-- Exercise prompt --
Write down the listing again exactly as it appears below, without its pictures.

──────────

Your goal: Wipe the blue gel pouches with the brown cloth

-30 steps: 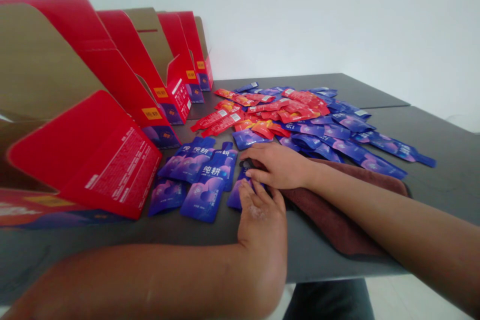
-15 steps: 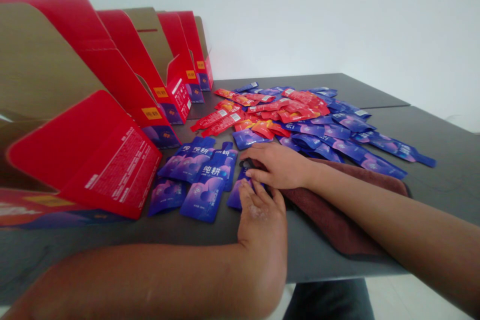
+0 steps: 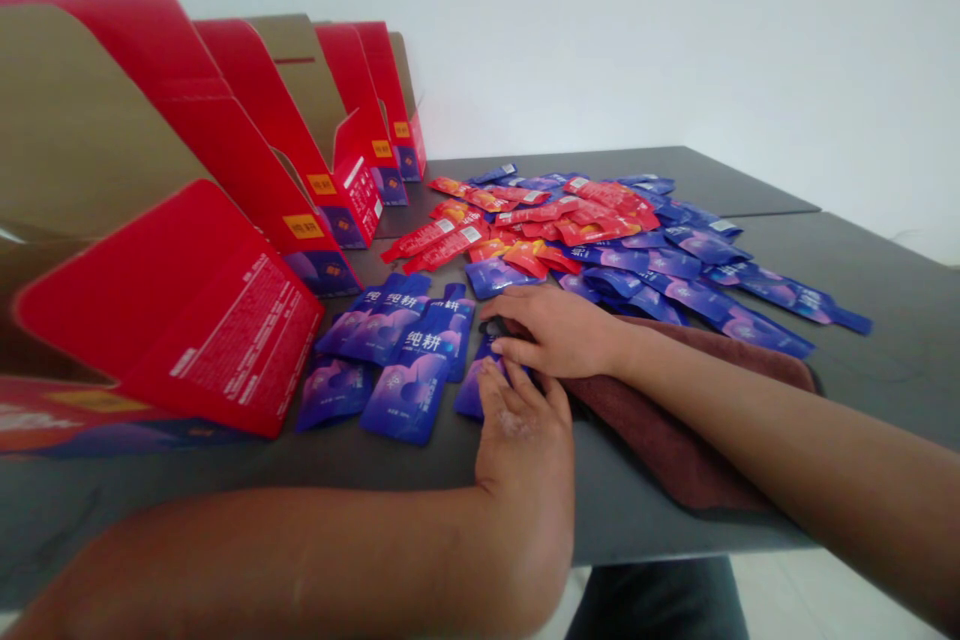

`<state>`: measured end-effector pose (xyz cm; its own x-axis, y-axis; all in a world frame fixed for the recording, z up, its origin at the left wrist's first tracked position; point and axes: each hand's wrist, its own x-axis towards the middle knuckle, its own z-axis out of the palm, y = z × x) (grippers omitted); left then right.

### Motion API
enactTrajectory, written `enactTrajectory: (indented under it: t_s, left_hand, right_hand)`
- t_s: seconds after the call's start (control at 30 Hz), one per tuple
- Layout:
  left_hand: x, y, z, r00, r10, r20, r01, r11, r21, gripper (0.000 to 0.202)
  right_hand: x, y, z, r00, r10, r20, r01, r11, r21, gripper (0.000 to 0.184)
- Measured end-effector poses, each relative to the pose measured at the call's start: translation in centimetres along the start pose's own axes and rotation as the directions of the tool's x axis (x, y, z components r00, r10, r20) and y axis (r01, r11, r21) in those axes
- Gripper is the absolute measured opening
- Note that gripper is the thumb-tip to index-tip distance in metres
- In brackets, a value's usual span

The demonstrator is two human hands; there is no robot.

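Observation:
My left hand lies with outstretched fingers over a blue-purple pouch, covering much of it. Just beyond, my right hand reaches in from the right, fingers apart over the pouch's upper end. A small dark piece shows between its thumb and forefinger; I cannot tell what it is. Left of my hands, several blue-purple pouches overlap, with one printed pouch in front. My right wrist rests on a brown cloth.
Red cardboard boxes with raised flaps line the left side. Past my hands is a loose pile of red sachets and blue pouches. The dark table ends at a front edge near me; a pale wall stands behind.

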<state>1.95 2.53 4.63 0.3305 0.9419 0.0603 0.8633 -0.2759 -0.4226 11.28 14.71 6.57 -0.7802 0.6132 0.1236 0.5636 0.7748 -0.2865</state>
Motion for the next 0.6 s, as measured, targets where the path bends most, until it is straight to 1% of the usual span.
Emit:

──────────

-- Written solution --
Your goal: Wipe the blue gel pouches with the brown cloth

-30 steps: 
-15 steps: 
+0 steps: 

`<state>`: measured end-effector pose (xyz cm; its own x-axis, y-axis; all in a world frame fixed for the recording, z up, its origin at the left wrist's first tracked position; point and axes: each hand's wrist, its own x-axis towards the middle knuckle, its own z-axis out of the palm, y = z × x) (grippers omitted); left then right.

### Motion API
enactTrajectory, written `enactTrajectory: (indented under it: t_s, left_hand, right_hand)`
- t_s: seconds after the call's start (control at 30 Hz), one per tuple
- Layout:
  left_hand: x, y, z, r00, r10, r20, r01, r11, r21, gripper (0.000 to 0.202)
  right_hand: x, y, z, r00, r10, r20, r01, r11, r21, gripper (0.000 to 0.184)
- Measured end-effector poses, each relative to the pose measured at the call's start: translation in centimetres along the start pose's own axes and rotation as the directions of the tool's x axis (x, y, z components r00, r10, r20) and y axis (r01, r11, r21) in those axes
- Gripper is the absolute measured opening
- Note that gripper is the thumb-tip to index-tip distance in metres
- In brackets, a value's usual span

The demonstrator is two human hands; there is no robot.

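Observation:
My left hand lies with outstretched fingers over a blue-purple pouch, covering much of it. Just beyond, my right hand reaches in from the right, fingers apart over the pouch's upper end. A small dark piece shows between its thumb and forefinger; I cannot tell what it is. Left of my hands, several blue-purple pouches overlap, with one printed pouch in front. My right wrist rests on a brown cloth.
Red cardboard boxes with raised flaps line the left side. Past my hands is a loose pile of red sachets and blue pouches. The dark table ends at a front edge near me; a pale wall stands behind.
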
<state>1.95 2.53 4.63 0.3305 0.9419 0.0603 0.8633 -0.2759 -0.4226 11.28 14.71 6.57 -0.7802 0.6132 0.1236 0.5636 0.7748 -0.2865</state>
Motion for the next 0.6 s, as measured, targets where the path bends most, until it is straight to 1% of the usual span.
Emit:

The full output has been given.